En la quema del año viejo, diciembre de 2019.
El amor lo puede todo
Cuando estaba en el sexto grado de la escuela Luis Cordero, su hermano Gerardo ya recorría el mundo de la fotografía, trabajaba para El Universo y la revista Estadio. Le motejaban como “el loco de las cámaras”, andaba con tres y cuatro cámaras en el pecho, de diferentes tamaños, debía tener todo listo para cada oportunidad, porque en gran parte de los casos la fotografía es eso, oportunidad. Ahora la tecnología va superando todo, cada oportunidad se puede cubrir con el enfoque automático del lente de un teléfono celular, pero hace 50 años, imposible.
Cuando él me comenzó a tomar en cuenta le pidió permiso a mi mamá, Isaura, tejedora de sombreros de paja toquilla, para que me vaya a vivir con él y enseñarme el oficio. De algo había que vivir y enfrentar la dura situación económica de la familia, que, sin embargo, era muy unida y solidaria, como hasta ahora, siguiendo el ejemplo de sus progenitores.
Su padre Vicente, empleado de la funeraria Crespo, involucraba a toda la familia en la preparación y desarrollo de los sepelios, y con ello los educó y sacó adelante, relata poniendo énfasis en las palabras.
“Toma, esta cámara te va a dar de comer, esta profesión de va a sostener”, fueron las palabras de su hermano Gerardo el primer día que se cambió de hogar.
Los primeros centavos que generó su trabajo-aprendizaje no llegaron a su bolsillo sino al presupuesto familiar administrado por su madre. Esto hasta que el “embrujo” de una joven colegiala, del nocturno Francisco Tamariz, hoy su esposa, Norma, le aniquiló totalmente la voluntad.
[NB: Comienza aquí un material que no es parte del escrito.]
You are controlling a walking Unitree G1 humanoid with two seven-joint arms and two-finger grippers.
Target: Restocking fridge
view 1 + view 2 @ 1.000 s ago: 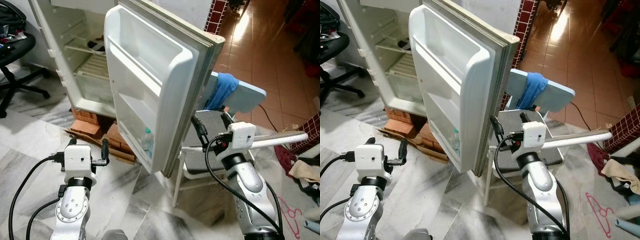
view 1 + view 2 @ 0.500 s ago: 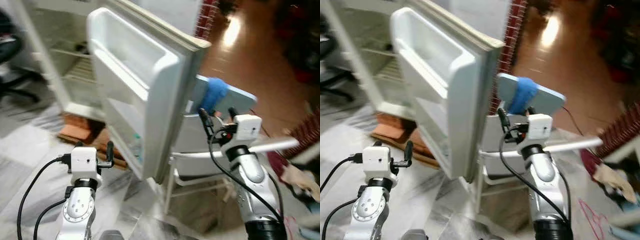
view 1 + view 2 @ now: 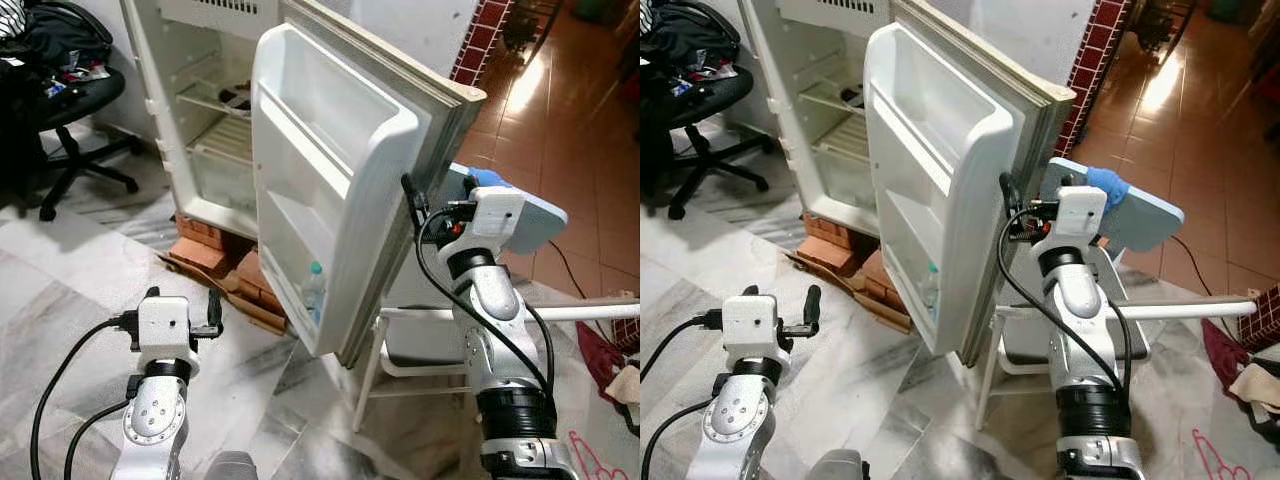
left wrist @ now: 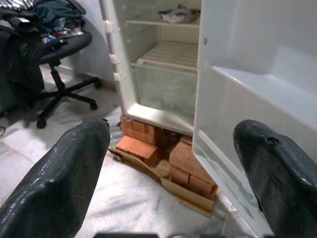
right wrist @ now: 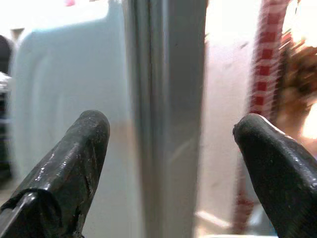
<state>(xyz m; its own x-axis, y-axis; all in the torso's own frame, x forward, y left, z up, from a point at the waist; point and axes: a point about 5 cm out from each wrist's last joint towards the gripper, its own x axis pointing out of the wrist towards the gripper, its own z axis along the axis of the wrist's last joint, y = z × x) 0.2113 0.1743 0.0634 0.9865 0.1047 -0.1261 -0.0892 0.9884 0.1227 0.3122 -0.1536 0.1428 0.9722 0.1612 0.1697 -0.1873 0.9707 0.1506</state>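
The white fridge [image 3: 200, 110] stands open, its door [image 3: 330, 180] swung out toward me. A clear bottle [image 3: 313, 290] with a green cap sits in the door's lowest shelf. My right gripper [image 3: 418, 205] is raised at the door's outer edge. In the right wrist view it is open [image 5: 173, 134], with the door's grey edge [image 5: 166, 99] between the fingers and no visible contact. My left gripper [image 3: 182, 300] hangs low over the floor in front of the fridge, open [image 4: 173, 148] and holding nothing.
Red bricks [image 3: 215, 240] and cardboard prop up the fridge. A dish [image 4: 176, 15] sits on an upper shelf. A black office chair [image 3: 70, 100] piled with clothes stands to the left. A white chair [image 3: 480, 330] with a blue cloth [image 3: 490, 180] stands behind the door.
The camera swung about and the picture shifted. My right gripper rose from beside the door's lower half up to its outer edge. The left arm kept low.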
En pocos días estaban en el altar.
Patricio comenzó en la fotografía social: matrimonios, bautizos, grados y otros eventos, de la mano de grandes maestros de entonces como Segundo Cobos, Oswaldo Mera y sobre todo su hermano Gerardo, a cuyo estudio acudió quien más tarde sería otro de los grande fotógrafos, Eduardo Torres, por entonces canillita vendedor de periódicos. Desde esos días la vida les ha unido tanto.
Por invitación de Eduardo Torres a la fiesta de 15 años de una hermana conoció a Norma. Se quedó desactivado. A los 14 días estaban casados “por civil y eclesiástico”.
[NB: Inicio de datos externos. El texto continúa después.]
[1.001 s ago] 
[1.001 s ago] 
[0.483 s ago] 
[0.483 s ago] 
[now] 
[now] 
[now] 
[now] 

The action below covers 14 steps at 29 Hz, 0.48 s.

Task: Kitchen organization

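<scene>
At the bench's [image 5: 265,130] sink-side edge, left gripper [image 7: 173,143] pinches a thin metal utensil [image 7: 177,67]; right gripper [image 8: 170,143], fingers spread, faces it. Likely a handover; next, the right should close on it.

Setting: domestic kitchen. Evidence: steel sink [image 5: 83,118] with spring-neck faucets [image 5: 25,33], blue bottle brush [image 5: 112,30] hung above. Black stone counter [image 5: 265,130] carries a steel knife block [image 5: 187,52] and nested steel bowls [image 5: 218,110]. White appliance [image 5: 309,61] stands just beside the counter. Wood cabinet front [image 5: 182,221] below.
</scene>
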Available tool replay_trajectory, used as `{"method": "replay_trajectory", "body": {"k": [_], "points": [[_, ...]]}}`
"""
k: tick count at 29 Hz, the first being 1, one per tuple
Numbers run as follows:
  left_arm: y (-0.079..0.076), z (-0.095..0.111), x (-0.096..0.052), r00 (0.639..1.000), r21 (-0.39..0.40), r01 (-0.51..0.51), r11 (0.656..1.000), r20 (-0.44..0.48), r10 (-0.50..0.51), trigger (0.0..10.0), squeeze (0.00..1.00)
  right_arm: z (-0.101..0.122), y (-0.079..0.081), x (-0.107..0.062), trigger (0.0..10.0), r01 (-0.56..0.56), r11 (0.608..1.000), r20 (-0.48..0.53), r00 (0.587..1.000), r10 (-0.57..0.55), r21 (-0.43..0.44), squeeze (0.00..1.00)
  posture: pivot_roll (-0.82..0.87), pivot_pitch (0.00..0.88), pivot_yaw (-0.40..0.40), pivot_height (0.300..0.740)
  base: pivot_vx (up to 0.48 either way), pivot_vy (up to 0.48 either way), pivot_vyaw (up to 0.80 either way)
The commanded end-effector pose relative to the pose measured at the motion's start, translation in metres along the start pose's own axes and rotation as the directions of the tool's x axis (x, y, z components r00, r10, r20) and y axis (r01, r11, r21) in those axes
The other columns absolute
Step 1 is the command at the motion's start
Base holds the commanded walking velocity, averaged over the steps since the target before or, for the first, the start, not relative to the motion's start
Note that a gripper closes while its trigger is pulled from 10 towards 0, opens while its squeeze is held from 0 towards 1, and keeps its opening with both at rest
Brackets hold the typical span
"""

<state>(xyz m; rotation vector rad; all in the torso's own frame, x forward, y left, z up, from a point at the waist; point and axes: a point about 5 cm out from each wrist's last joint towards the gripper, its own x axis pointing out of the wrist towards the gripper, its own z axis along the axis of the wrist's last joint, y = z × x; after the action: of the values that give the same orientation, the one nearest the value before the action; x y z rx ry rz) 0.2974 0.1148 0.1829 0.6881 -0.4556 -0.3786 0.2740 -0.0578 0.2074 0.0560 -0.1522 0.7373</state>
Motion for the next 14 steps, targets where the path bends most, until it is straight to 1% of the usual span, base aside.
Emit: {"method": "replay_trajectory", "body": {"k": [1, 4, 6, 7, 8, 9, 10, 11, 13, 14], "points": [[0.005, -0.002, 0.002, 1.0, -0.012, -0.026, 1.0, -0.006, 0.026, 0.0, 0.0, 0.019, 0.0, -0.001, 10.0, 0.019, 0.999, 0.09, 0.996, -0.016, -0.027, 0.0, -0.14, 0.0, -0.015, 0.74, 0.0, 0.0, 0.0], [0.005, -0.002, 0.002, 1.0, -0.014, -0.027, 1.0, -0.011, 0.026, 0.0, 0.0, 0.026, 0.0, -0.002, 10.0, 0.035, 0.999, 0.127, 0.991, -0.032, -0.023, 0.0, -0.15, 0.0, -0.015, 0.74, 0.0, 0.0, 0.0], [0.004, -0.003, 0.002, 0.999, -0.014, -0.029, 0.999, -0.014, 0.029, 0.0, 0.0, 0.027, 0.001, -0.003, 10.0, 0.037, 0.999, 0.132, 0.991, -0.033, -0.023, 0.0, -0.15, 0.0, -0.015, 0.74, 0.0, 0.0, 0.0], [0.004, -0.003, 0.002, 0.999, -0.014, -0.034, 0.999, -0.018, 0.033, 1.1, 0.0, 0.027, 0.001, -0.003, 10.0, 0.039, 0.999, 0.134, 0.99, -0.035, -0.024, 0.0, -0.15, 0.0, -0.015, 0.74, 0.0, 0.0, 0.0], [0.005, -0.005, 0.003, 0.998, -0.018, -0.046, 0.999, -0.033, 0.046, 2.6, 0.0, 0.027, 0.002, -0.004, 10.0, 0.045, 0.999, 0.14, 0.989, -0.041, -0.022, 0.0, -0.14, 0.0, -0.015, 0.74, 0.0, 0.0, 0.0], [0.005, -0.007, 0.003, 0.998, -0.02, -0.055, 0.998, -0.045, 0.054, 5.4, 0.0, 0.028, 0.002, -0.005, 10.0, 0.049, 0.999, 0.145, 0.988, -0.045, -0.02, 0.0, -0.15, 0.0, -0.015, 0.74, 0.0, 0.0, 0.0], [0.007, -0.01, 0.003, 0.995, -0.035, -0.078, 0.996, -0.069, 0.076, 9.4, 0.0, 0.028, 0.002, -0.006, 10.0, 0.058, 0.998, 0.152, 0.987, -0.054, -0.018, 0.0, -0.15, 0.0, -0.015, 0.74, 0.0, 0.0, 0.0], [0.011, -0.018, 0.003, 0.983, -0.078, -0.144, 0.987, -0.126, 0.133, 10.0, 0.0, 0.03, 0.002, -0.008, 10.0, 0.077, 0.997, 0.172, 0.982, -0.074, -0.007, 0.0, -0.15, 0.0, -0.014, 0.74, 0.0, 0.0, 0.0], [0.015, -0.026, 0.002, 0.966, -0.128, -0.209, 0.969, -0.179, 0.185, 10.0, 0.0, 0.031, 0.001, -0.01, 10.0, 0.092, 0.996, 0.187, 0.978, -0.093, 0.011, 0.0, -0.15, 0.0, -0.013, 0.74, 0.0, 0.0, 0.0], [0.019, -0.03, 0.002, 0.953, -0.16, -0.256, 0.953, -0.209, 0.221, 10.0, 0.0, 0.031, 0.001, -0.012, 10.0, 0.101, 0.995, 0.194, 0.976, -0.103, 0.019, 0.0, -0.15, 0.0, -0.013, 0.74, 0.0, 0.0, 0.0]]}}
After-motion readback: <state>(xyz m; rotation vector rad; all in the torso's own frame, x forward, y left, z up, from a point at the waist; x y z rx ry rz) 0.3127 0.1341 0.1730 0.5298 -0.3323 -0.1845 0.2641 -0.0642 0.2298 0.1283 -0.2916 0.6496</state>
A la semana de haberla conocido le dijo “¡casémonos!”, ella respondió “¡bueno!” “Sinceramente no sabía en qué me estaba metiendo.”
El momento de inscribir el matrimonio en el Registro Civil, el celebrante formuló la pregunta de rigor ¿hay algún impedimento para esta celebración?, la voz de su hermano Oswaldo, quien trabajaba en la institución, surgió como un latigazo desde la parte posterior del recinto: no doctor, no puede casarse. ¿Cómo que no?, tengo 18 años, soy mayor de edad. Sí, eres mayor, pero, ¿sabe mamá?. No.
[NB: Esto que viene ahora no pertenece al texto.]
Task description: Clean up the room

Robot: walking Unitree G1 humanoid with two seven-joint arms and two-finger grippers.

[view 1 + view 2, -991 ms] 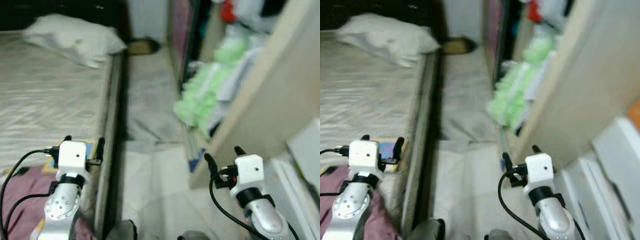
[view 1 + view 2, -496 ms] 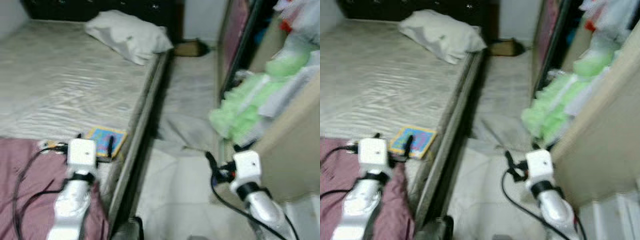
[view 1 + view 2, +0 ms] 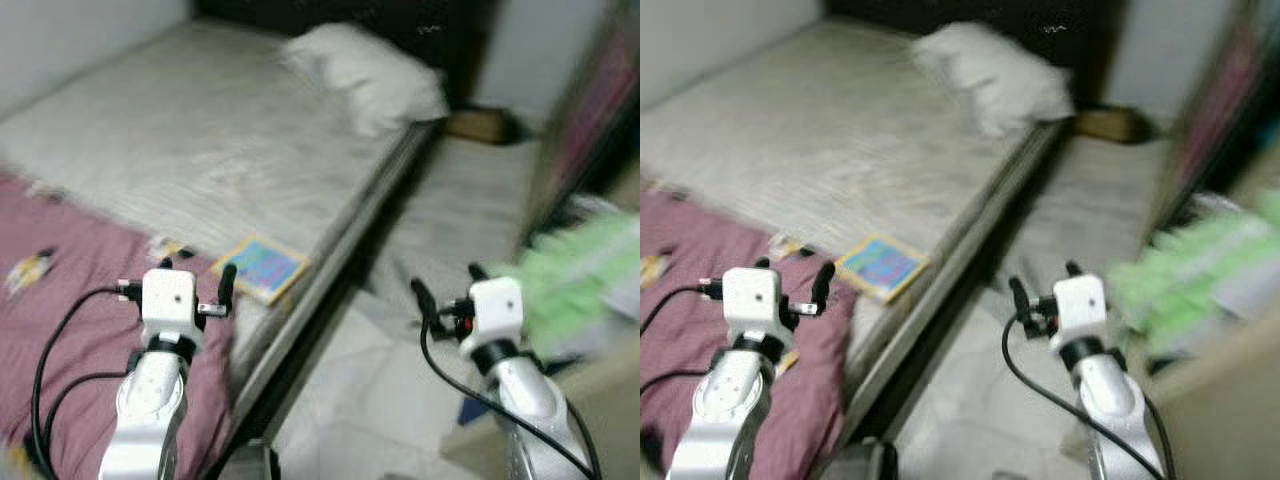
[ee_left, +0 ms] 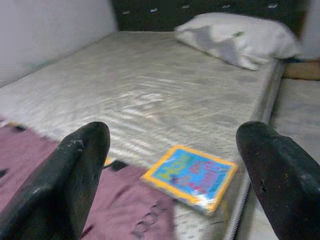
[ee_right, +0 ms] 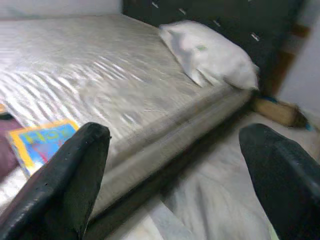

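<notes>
A blue book with a yellow border (image 3: pixel 260 268) lies flat near the bed's right edge, also the book (image 4: pixel 192 177) in the left wrist view. A maroon blanket (image 3: pixel 70 310) covers the near end of the mattress (image 3: pixel 210 140). A white pillow (image 3: pixel 365 75) rests at the head. My left gripper (image 3: pixel 195 278) is open above the blanket, just short of the book. My right gripper (image 3: pixel 447 284) is open over the floor beside the bed, holding nothing.
A green cloth pile (image 3: pixel 585 275) spills from the wardrobe at the right. A brown box (image 3: pixel 478 124) sits on the floor by the pillow. Pale fabric (image 3: pixel 450 215) lies on the floor between bed and wardrobe. A small yellow item (image 3: pixel 25 272) rests on the blanket.
The camera has swung left, so the bed takes up more of the picture and the wardrobe has slid off to the right. Both grippers stay open and empty.
</notes>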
El celebrante les dio unos pocos minutos para que conversen y quizás reflexionen, pero imposible, si ese momento salían de ahí, seguramente ya no pasaba nada. Los novios firmaron el acta, igual los testigos, un hermano de Eduardo Torres y una señora desconocida que ese momento pasaba por el lugar, y cada uno para su casa.
Lo siguiente, lo inevitable, tendría que suceder, avisar a las respectivas familias. En la de Patricio, “hechando espuma y mandándome al Cairo” aceptaron el hecho y manos a la obra, a activar la unidad y solidaridad: yo doy la comida (su madre Isaura); yo te doy el terno; yo para darte los aros; yo la bebida; ahora sí te voy a dar personalmente el sueldo.
Al día siguiente a pedir la mano de la novia…, no, a informar que Norma ya estaba casada y que la misa era el próximo sábado. “Cuatro guambras más mocosos que yo, los hermanos del Eduardo, un primo y alguien más” se enfrentaron al apremio. El padre no salió sino una hermana mayor que se llevó la enorme sorpresa.
Llegó el sábado, el novio estuvo pronto en el altar, minutos después arribó la otra familia, le dejaron a la novia en la iglesia y se fueron. Pasada la emoción y la alegría de la fiesta, “vino el hachazo de mi madre: ¡casar se quiere, casa tiene!, te voy a dar una semanita para que veas a donde irte”. La necesidad, la decisión y el amor lo pueden todo.
Hoy mantiene una familia unida, sus suegros le admiran y aprecian, y Patricio sigue firme por la vida.